INFORMATION PROVIDED Block Start

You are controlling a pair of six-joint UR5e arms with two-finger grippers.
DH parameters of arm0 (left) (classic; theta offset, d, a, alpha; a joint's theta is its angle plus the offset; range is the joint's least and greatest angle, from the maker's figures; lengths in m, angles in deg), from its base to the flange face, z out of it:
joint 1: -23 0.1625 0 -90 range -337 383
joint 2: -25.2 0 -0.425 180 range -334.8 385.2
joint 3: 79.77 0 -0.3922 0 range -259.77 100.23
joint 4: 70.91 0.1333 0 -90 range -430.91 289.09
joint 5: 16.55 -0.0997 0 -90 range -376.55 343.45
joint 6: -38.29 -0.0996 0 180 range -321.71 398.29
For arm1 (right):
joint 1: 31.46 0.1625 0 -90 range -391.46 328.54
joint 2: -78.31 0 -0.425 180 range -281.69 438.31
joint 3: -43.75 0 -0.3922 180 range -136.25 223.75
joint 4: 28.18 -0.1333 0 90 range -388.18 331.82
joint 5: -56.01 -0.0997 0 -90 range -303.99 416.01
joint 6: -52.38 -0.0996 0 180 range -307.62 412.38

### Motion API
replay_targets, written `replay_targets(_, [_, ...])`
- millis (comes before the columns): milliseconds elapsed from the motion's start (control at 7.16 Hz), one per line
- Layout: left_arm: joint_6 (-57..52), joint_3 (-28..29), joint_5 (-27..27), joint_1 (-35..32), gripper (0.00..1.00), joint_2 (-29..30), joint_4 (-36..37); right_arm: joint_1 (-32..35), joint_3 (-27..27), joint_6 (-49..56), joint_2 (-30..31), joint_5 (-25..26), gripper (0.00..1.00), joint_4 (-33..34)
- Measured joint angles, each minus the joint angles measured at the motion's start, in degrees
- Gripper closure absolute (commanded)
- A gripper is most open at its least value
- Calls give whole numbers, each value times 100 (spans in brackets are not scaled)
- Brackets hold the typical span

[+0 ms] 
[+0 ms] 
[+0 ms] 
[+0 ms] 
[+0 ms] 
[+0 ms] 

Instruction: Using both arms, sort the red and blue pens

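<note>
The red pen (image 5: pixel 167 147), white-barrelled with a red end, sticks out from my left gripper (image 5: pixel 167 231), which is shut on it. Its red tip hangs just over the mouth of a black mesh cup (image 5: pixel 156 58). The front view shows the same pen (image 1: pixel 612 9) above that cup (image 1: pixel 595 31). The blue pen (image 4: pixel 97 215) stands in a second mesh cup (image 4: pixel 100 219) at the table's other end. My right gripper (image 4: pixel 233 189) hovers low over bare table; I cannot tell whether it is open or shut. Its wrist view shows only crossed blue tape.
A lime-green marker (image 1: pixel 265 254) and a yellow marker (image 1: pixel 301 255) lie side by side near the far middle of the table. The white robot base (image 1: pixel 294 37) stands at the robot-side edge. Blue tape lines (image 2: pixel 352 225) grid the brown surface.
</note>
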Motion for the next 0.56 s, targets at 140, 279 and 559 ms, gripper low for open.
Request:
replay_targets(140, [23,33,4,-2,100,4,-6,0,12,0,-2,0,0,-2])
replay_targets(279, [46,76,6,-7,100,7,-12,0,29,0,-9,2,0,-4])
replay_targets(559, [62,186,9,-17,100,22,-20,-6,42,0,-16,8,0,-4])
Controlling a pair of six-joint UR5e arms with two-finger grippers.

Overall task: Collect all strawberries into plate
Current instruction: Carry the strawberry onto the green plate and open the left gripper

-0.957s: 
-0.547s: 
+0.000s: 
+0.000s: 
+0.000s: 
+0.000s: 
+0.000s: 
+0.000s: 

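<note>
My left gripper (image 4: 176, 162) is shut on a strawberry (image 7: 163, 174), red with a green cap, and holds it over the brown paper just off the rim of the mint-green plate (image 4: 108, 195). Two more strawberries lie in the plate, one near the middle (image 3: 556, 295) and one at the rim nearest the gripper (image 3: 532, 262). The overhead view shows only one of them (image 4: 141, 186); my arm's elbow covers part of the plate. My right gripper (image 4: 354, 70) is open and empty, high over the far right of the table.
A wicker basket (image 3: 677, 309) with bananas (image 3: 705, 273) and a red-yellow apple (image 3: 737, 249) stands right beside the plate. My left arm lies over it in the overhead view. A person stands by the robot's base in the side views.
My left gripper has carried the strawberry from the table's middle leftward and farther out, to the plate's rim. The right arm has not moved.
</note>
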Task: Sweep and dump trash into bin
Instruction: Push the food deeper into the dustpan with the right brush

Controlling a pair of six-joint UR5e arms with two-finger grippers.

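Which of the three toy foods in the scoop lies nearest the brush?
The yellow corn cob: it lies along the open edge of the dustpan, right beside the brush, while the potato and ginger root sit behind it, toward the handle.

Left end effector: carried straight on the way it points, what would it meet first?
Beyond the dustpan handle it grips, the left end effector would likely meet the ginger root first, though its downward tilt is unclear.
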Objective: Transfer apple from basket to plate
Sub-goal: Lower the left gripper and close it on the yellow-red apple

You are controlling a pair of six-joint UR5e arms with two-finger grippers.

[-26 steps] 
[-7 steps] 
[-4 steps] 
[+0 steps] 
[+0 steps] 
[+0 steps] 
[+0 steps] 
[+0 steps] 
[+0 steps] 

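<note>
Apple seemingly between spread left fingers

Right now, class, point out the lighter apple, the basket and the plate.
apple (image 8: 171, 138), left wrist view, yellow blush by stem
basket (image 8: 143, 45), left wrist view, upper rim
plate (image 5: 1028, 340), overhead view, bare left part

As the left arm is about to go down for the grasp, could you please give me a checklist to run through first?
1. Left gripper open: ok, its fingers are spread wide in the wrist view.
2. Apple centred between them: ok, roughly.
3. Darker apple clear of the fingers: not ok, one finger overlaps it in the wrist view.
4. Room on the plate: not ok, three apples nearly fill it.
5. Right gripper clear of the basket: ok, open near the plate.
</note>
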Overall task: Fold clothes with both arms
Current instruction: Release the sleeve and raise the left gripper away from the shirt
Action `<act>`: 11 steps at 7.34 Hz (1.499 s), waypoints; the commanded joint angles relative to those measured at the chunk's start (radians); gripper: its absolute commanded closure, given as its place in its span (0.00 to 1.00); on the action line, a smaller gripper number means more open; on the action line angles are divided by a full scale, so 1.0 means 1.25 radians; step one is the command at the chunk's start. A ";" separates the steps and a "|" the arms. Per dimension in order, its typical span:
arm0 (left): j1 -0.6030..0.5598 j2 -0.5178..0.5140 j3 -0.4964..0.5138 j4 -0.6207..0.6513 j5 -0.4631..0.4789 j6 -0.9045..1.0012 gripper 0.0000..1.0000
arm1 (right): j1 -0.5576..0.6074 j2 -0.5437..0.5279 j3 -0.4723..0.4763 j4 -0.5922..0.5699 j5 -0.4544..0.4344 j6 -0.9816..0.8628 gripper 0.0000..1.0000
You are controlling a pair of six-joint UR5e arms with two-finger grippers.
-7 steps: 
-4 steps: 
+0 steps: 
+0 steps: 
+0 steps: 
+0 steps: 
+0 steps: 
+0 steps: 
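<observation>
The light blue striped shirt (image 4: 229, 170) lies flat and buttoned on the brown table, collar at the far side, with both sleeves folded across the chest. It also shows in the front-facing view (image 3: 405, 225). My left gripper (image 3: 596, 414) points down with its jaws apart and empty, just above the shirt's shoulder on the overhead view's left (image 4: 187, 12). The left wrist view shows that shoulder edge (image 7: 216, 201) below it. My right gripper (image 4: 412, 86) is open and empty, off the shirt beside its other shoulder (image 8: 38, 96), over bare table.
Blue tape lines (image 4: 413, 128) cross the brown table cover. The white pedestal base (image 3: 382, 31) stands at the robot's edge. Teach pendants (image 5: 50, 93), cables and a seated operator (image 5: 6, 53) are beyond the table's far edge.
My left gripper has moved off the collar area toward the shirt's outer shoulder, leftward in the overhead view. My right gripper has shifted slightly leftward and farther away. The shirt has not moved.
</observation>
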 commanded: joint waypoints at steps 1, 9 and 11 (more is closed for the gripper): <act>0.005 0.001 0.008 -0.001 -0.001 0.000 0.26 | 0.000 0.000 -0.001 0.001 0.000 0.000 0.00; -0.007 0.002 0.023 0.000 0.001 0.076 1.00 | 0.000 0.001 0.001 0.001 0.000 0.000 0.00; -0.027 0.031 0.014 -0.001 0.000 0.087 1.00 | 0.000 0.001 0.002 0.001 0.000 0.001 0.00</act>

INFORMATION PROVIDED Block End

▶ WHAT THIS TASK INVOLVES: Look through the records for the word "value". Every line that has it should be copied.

▶ EXPECTED OUTPUT:
- A gripper is most open at its least value
- Calls give whole numbers, each value times 100 (spans in brackets are not scaled)

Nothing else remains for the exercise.